Speaking at the 2024 Helsinki Chemicals Forum held on April 11, 2024, Daniel Slunge from the University of Gothenburg shared the potential of economic instruments to incentivize substitution of substances of concern.
Regulating prices for SVHCs
Price-based instruments have been proven successful in phasing out particular groups of hazardous substances. For example, as Daniel cited, Norway introduced a tax of 50 NOK per kilogram on Trichloroethylene (TRI) and tetrachloroethene (PER) produced or imported in 2000. This tax led to a rapid decrease in the use of TRI and PER, resulting in its abolishment in January 2024 after their phased-out uses.
Similarly, a recent effort in France to ban products containing per- and polyfluoroalkyl substances (PFAS) also incorporated an environmental tax on manufacturers exceeding 100g of PFAS discharge, based on the Polluter Pays Principle.
What if the EU is to apply a fee per tonne on the use of Substances of Very High Concern (SVHCs)? To be more precise, what if a fee was established that exceeds the cost of the majority of available alternatives for SVHC applications? Based on Daniel's study, which estimated the costs of alternatives in 315 Authorization applications, it was found that 83% of SVHC uses have cheaper alternatives than a fee of 1000 EUR/tonne, a seemingly ideal choice for implementation.
In theory, if there is a price difference between chemicals of concern and their less hazardous alternatives, companies are consistently motivated to substitute the targeted chemicals as long as their marginal cost of substitution is lower than the cost of using the targeted chemicals. This difference, however, needs to be weighed carefully based on empirical studies to drive industry disruption but not the extent to destroy the industry.
Nevertheless, a fee introduced on all substances of concern can indeed drive the economic actors to internalize external health and environmental costs into prices and stimulate the industries to phase out the use of the listed SVHC, even without regulatory measures that request risk management or substitution.
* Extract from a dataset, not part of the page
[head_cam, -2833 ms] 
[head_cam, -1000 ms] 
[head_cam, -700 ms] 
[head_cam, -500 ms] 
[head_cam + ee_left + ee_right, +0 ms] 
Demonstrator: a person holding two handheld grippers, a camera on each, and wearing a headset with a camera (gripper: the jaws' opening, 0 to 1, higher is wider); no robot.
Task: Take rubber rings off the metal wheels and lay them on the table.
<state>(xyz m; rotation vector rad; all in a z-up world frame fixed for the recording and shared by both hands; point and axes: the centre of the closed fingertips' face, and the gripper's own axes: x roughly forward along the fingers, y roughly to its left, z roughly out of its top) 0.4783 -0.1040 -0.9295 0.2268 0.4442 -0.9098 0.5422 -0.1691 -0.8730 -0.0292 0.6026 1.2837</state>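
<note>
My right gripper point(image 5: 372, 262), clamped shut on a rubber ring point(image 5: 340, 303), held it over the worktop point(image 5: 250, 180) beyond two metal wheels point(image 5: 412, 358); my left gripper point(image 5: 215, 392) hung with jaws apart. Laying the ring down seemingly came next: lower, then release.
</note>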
Indeed, some companies required to pay to obtain REACH Authorization have already been incentivized to shift towards substances that do not require Authorization.
The revenues generated from the chemical management fees can also be earmarked for financing research and innovation on safer chemicals or other uses that further incentivize substitution.
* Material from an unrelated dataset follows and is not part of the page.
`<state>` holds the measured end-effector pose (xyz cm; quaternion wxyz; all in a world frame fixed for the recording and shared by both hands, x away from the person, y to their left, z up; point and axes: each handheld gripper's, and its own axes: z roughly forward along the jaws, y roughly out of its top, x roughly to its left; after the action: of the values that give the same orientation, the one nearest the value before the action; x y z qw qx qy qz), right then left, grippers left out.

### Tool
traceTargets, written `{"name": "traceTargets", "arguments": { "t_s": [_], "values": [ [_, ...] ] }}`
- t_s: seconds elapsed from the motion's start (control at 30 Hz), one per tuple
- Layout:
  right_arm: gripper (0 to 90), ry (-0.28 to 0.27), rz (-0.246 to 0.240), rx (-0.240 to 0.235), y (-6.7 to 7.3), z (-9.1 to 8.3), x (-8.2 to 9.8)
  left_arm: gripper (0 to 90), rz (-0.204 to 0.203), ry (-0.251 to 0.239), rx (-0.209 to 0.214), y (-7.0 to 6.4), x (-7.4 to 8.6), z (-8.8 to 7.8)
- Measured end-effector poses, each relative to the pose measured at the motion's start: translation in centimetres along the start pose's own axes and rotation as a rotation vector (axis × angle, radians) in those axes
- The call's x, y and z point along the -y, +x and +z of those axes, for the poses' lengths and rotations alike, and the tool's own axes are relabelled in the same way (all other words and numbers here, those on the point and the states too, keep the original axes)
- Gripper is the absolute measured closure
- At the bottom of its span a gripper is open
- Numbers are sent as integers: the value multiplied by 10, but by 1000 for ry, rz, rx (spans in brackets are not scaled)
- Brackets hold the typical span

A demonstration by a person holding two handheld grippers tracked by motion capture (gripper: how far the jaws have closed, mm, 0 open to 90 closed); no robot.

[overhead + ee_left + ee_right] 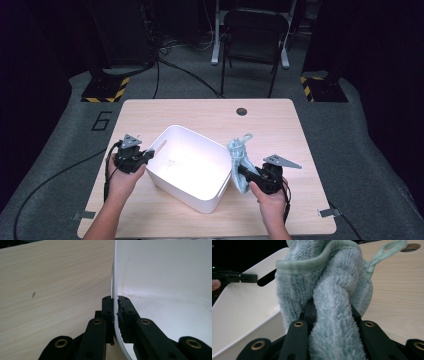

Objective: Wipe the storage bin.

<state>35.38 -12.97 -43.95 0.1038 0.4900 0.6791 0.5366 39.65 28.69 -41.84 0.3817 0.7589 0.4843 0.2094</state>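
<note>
The left gripper (148, 154) has its jaws clamped on the left wall of the white bin (165, 181), which sits mid-bench (200, 112). The right gripper (242, 170) has its jaws clamped on a pale green towel (240, 152), held bunched just beside the bin's right wall, above the bench.

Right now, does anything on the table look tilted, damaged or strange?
The white bin sits turned at an angle to the table edges, its wall pinched by the left gripper. The bin's floor shows faint specks and scuffs. The towel in the right gripper looks whole.
</note>
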Motion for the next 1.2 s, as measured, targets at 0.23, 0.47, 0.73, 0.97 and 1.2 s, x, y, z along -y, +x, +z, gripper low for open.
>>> {"name": "traceTargets", "arguments": {
  "t_s": [0.23,0.47,0.73,0.97,1.2],
  "values": [
    [713,-12,-7,4,1,5,6,827,3,-8,-4,-1,3,-1],
    [717,-15,-26,32,3,9,12,826,-5,-16,-7,-2,4,-2],
    [718,29,-8,66,2,16,22,825,-11,-18,-7,-2,4,-2],
    [718,97,-5,97,-4,28,38,821,-9,-23,-8,-2,4,-2],
    [718,185,38,115,-11,40,53,816,-13,-24,-7,-2,5,-2]
  ]
}}
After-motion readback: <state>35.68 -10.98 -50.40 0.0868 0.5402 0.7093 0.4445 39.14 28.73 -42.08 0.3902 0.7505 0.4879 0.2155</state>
Transferable quotas for SVHCs
On the other hand, right-based instruments such as tradable permits can also be envisioned as a powerful tool to create incentives for cost-effective substitution of SVHC. Daniel highlighted a recent example of the tradable quota system for fluorinated greenhouse gases (F-gases) in the EU. Since 2015, a quota has been required for producers and importers placing at least 100 tonnes of CO2 equivalent of HFCs in bulk on the market in a calendar year. According to a recent evaluation, the tradable quota system has been effective in reducing the total amount of F-gases in the EU.
Another early example is the tradable permit system for refineries used to phase out lead in the United States in the 1980s, which was highly cost-effective in reducing the phase-out time of lead in petrol.
So how to design the system to make it function? To start, similarly with the F-gases case, a reduction target (e.g., 50% to 0 from 2025-2050) for all SVHCs needs to be established by the official. Each tonne of a SVHC shall be weighted equally, unless assigned different weights by toxicologist. A quota will be allocated for SVHCs placed on the market for a budget period. New SVHCs receive an allocation from the next budget period. Two alternative methods for quota allocation are mainly considered:
Grandfathering: allocation of quotas based on volumes used in the previous period, at a fixed price per tonne
Auctions: manufacturers and importers buy quotas in an auction
Under this proposed system, companies are allowed to trade unused quotas and bank surplus quotas for the next period. A centralized SVHC portal will hold audited information for monitoring and verification.
While tradable permit systems have limited applications in hazardous chemicals, the existing example in lead and F-gases have shown that a similar system can be effective in stimulating the substitution of substances of concern with relatively low costs. In addition, its flexibility may increase policy acceptance among businesses.
Complementary tools but not substitutes
Despite all merits these identified economic instruments have, there are many situations where they are less appropriate, including when the health and environmental costs from exposure to a hazardous chemical are very high, where effects are location-specific and where threshold effects, i.e., an abrupt spike in the damage function after a given threshold, are likely. In such cases, bans or restrictive measures are more appropriate.
Furthermore, there is generally a lack of understanding regarding economic instruments in chemical management. Without comprehensive evaluation, it is challenging to determine whether levied fees will have the intended effect on SVHC usage.
In the end, as Daniel concluded, economic instruments are complements and can not substitute other chemical management tools.